### YOUR OBJECTIVE
Give the number of lines below with "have" in them, leaving out anything else.

─── ENTRIES PROVIDED ───

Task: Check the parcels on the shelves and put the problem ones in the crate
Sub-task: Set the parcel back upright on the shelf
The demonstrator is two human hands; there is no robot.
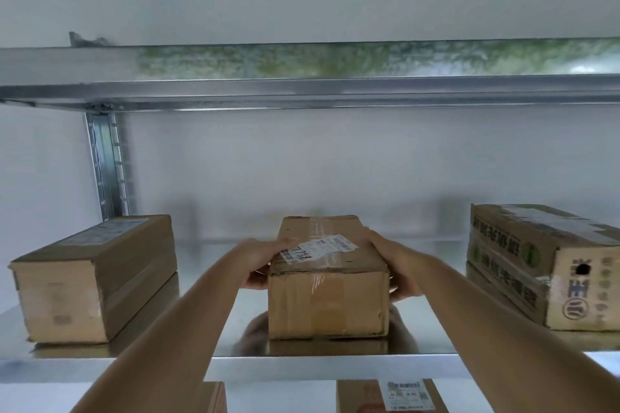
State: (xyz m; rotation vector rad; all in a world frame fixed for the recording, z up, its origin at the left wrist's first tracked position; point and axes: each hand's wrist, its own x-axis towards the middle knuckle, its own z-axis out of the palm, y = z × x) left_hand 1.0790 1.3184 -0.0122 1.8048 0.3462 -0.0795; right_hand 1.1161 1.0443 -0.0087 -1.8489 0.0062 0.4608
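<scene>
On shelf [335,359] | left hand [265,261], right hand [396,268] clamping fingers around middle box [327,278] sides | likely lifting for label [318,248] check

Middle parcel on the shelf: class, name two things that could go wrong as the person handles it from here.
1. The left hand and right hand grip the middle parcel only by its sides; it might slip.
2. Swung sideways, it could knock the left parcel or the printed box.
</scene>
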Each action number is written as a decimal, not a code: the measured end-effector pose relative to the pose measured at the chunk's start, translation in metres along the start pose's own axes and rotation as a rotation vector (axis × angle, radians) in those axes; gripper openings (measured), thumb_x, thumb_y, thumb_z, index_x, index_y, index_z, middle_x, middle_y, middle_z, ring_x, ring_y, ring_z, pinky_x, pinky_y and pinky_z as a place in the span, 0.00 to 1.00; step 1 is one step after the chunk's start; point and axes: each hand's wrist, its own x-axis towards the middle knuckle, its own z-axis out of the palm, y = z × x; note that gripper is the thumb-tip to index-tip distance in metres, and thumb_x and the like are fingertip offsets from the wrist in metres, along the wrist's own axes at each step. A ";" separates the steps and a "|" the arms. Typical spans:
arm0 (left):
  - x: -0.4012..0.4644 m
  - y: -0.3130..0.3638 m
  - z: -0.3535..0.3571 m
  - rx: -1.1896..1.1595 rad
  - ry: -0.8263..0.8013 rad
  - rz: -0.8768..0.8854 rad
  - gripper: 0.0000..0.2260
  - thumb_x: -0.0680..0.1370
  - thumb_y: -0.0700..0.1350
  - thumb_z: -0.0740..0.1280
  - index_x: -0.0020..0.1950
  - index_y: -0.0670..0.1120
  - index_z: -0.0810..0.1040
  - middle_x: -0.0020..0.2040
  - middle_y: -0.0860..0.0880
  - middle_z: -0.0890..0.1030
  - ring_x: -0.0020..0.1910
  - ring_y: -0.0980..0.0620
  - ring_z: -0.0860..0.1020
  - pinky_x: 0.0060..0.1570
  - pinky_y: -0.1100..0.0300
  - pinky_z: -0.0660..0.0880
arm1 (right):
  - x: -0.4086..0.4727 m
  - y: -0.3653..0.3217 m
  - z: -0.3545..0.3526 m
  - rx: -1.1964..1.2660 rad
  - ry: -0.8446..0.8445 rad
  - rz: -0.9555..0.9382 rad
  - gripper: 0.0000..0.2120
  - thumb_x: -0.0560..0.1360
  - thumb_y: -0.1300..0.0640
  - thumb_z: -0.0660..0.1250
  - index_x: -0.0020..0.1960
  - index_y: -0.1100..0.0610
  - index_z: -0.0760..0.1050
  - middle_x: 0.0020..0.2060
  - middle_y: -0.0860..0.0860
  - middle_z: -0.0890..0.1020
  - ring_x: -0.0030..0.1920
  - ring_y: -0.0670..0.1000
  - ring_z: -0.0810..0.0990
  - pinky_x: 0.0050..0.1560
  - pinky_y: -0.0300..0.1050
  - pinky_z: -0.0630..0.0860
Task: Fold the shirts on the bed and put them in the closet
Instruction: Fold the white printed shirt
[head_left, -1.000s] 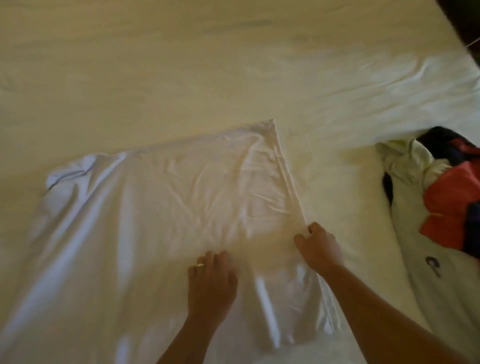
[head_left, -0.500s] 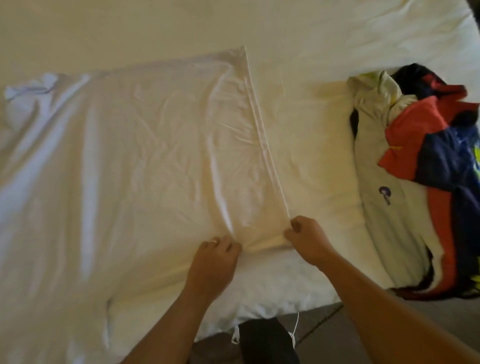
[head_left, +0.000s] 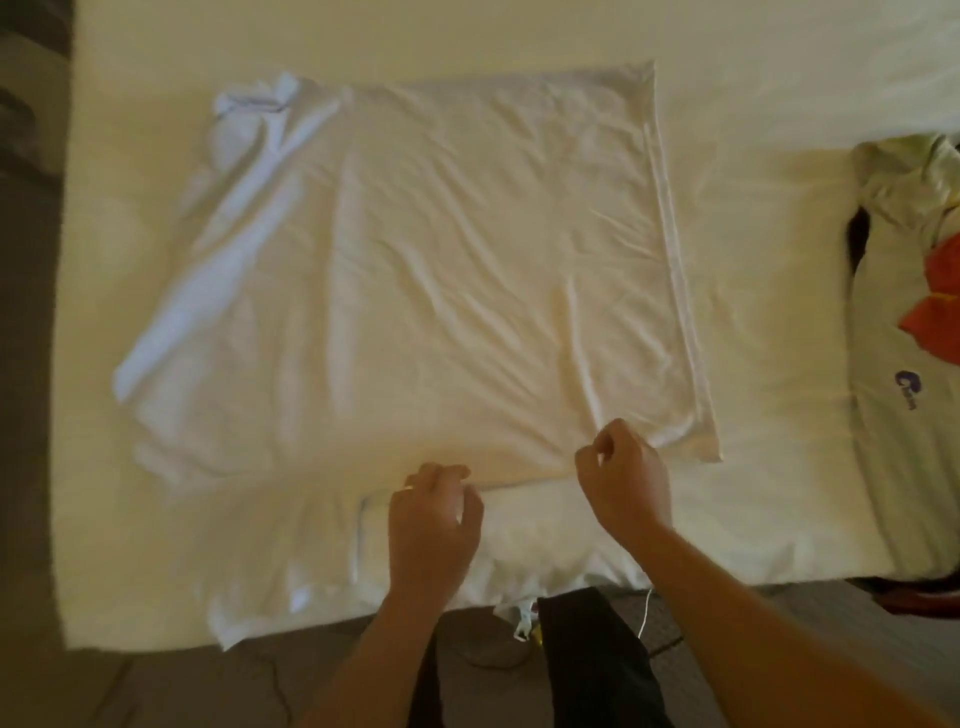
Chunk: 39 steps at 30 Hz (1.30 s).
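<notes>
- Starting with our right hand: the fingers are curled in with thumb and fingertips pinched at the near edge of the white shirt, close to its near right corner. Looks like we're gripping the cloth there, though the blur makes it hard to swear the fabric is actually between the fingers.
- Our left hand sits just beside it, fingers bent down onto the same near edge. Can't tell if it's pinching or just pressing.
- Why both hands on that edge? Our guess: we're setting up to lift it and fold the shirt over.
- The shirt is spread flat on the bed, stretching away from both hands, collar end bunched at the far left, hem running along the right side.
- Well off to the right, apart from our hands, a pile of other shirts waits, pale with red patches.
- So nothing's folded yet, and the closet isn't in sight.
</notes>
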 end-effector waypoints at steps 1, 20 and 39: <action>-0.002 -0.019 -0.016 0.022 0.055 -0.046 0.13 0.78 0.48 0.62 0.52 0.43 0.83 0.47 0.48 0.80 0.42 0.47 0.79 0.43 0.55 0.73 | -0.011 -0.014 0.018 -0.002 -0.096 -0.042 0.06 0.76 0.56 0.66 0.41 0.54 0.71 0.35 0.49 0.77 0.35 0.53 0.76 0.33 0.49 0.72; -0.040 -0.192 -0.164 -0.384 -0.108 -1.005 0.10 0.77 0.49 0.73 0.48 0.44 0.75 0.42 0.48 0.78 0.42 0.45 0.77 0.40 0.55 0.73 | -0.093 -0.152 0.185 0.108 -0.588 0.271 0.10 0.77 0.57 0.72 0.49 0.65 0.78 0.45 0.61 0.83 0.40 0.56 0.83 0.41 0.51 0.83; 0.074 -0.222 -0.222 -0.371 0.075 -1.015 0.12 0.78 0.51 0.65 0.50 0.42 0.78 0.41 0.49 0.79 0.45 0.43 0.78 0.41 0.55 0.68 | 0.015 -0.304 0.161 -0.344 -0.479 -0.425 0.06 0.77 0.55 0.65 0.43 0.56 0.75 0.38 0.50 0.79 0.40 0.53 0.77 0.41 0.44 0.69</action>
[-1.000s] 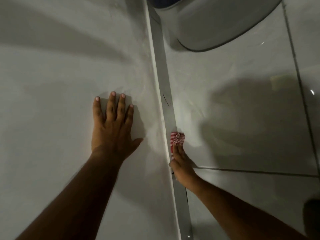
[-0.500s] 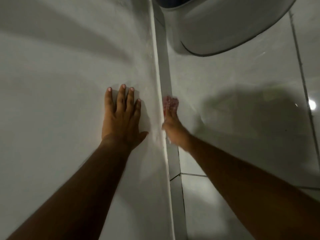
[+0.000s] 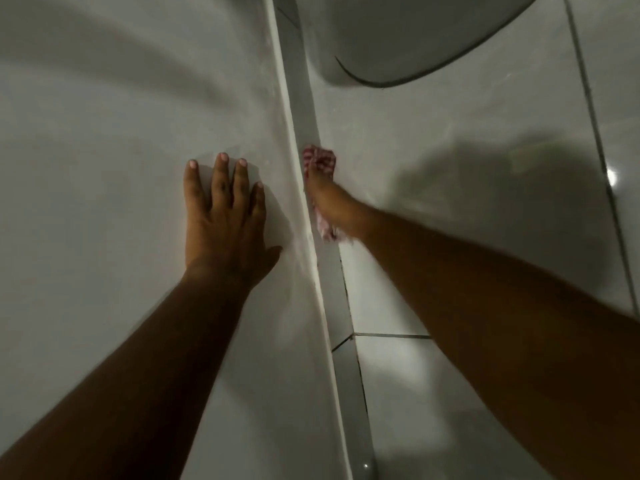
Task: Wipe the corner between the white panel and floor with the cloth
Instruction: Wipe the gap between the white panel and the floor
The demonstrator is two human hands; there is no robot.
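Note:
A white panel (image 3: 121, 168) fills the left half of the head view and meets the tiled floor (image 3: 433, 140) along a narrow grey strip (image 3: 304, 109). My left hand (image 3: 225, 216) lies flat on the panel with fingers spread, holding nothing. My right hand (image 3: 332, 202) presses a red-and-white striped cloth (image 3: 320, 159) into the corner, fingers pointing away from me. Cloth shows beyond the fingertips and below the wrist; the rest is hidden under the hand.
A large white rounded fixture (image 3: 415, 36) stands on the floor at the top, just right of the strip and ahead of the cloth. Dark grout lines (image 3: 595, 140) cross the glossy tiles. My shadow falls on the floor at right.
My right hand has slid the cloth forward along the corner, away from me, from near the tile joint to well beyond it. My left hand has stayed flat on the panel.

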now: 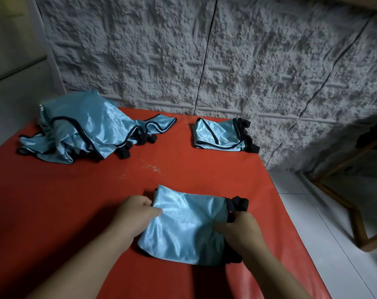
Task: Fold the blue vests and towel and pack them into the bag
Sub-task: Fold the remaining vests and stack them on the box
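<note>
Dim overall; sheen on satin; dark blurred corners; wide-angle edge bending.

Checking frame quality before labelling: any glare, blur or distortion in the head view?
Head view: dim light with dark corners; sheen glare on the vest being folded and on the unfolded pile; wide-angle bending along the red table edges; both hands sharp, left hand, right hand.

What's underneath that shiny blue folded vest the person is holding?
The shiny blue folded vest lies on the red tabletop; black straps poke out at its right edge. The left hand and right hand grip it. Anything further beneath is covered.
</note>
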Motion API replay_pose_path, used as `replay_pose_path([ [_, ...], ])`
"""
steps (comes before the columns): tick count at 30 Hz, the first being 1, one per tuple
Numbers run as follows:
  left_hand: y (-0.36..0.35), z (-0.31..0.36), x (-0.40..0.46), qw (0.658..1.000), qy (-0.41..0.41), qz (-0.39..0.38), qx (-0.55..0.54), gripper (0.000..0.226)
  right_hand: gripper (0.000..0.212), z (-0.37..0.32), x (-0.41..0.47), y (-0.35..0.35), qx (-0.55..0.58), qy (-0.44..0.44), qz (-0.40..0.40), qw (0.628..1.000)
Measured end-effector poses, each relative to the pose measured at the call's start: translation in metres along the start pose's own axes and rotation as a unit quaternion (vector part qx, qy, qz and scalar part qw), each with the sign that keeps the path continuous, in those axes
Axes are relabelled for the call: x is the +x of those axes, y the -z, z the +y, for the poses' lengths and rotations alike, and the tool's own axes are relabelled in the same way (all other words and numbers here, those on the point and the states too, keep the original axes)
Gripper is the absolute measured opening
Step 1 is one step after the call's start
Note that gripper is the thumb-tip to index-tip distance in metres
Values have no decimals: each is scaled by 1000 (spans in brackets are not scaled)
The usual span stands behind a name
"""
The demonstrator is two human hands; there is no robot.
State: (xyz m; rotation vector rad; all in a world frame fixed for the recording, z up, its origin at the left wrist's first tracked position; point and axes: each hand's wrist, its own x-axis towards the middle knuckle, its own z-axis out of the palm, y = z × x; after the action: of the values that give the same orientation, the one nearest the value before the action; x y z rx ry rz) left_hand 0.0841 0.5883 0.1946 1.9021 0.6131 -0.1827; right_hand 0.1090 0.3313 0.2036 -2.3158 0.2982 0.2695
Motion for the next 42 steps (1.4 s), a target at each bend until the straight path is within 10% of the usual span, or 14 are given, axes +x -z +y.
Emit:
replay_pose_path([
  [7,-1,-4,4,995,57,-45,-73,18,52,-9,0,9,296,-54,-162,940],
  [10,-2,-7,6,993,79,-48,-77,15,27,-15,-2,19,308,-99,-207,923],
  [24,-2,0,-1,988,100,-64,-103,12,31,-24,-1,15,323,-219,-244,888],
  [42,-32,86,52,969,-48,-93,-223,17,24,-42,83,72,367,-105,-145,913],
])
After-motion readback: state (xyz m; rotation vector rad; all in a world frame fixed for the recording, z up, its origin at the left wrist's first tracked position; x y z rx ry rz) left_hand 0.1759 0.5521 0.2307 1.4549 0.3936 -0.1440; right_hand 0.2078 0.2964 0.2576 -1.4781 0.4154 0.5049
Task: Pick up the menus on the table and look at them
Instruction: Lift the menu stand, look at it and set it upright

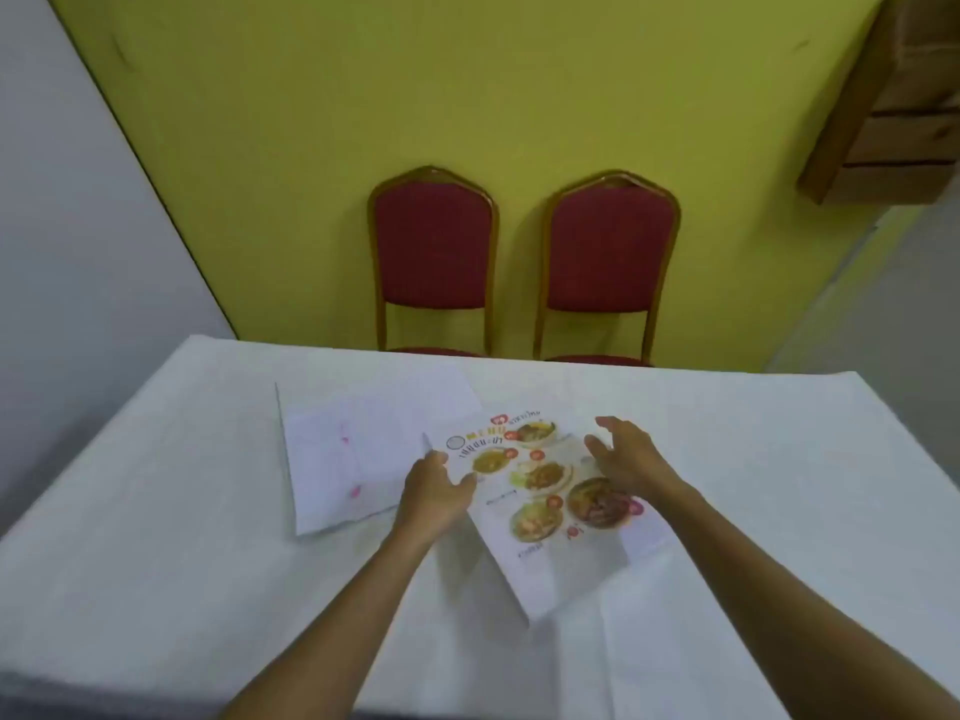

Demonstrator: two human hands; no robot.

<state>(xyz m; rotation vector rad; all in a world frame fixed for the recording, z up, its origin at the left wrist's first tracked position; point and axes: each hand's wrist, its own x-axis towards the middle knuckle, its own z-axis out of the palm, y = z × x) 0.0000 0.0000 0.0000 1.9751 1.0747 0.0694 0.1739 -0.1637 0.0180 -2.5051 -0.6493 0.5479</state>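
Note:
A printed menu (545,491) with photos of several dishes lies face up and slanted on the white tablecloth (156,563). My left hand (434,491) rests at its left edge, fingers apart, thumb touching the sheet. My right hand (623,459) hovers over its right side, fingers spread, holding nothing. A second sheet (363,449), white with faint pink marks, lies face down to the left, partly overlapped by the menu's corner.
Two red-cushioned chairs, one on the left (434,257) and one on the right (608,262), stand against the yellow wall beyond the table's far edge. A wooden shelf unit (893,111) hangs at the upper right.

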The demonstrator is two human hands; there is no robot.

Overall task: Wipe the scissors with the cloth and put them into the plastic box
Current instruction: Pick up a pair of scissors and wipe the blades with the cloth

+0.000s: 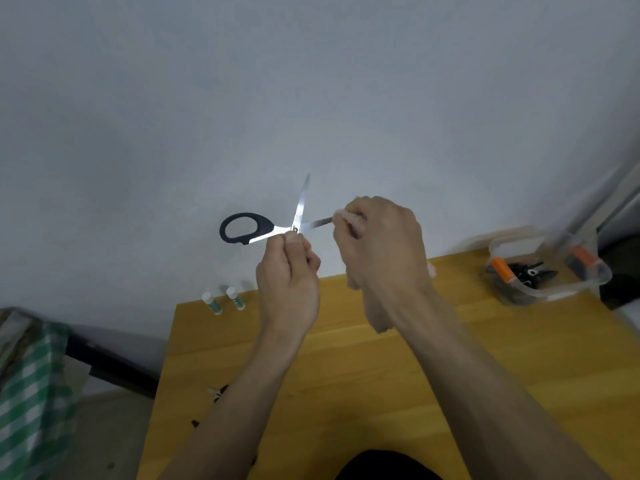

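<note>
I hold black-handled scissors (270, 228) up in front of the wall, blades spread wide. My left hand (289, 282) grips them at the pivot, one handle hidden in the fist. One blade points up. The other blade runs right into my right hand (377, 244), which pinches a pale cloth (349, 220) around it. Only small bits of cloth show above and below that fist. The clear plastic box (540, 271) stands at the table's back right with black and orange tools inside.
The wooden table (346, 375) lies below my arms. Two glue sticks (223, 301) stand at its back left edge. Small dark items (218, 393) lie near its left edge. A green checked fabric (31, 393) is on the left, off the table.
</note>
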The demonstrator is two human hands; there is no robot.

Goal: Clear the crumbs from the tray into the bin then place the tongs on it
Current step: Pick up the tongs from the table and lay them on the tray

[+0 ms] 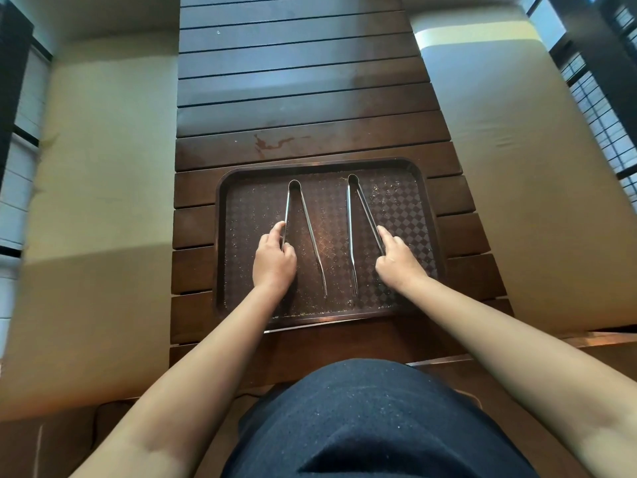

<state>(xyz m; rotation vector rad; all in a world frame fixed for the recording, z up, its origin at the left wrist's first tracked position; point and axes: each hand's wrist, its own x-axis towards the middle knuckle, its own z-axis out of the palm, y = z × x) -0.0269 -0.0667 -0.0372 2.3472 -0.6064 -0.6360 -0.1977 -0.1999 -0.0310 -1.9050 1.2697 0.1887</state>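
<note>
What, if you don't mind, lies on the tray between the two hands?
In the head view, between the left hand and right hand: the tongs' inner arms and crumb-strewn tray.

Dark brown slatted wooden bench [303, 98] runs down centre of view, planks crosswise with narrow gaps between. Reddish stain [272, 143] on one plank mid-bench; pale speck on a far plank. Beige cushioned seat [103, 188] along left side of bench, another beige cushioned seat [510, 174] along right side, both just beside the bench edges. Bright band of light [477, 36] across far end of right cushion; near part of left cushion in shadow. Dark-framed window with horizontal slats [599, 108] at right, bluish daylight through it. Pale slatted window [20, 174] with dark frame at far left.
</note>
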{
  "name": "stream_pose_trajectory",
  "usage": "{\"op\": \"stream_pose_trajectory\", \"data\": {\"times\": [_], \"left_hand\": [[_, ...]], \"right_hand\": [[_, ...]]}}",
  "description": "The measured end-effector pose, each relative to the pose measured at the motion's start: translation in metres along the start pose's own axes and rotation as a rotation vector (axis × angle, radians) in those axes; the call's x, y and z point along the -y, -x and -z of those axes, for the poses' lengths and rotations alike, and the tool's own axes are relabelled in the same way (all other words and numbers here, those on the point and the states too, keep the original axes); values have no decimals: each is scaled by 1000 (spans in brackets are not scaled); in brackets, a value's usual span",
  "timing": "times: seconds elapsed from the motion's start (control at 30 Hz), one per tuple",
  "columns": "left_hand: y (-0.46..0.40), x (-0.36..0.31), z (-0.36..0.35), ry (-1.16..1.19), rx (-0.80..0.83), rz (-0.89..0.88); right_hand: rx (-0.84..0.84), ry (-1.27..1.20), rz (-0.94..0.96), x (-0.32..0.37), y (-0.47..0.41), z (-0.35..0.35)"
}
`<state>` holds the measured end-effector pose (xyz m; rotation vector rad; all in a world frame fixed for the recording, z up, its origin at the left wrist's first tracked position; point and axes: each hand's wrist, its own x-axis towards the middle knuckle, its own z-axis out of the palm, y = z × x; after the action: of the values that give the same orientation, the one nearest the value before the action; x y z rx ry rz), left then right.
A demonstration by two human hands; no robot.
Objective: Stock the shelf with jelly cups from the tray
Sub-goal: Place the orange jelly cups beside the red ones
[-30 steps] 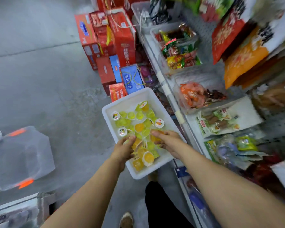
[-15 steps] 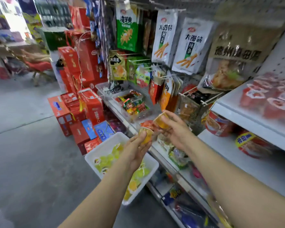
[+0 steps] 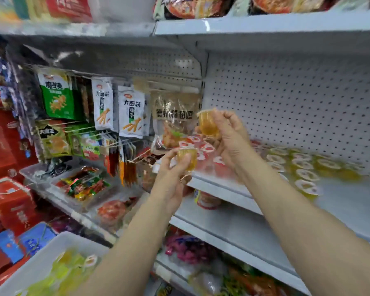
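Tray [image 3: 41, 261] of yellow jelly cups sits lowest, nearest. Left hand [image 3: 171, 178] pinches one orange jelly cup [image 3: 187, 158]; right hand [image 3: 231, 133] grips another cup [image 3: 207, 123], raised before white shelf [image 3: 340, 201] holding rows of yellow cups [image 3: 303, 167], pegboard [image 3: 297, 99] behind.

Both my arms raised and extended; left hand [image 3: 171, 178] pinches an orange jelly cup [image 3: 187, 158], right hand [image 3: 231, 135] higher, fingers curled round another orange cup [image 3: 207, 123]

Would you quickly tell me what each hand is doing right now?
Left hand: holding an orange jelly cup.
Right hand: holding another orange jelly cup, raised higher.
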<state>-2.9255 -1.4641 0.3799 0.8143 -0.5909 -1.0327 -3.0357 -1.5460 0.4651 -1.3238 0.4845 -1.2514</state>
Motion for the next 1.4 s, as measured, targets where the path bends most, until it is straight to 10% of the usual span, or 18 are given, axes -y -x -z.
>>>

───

### PROBLEM SOLUTION
2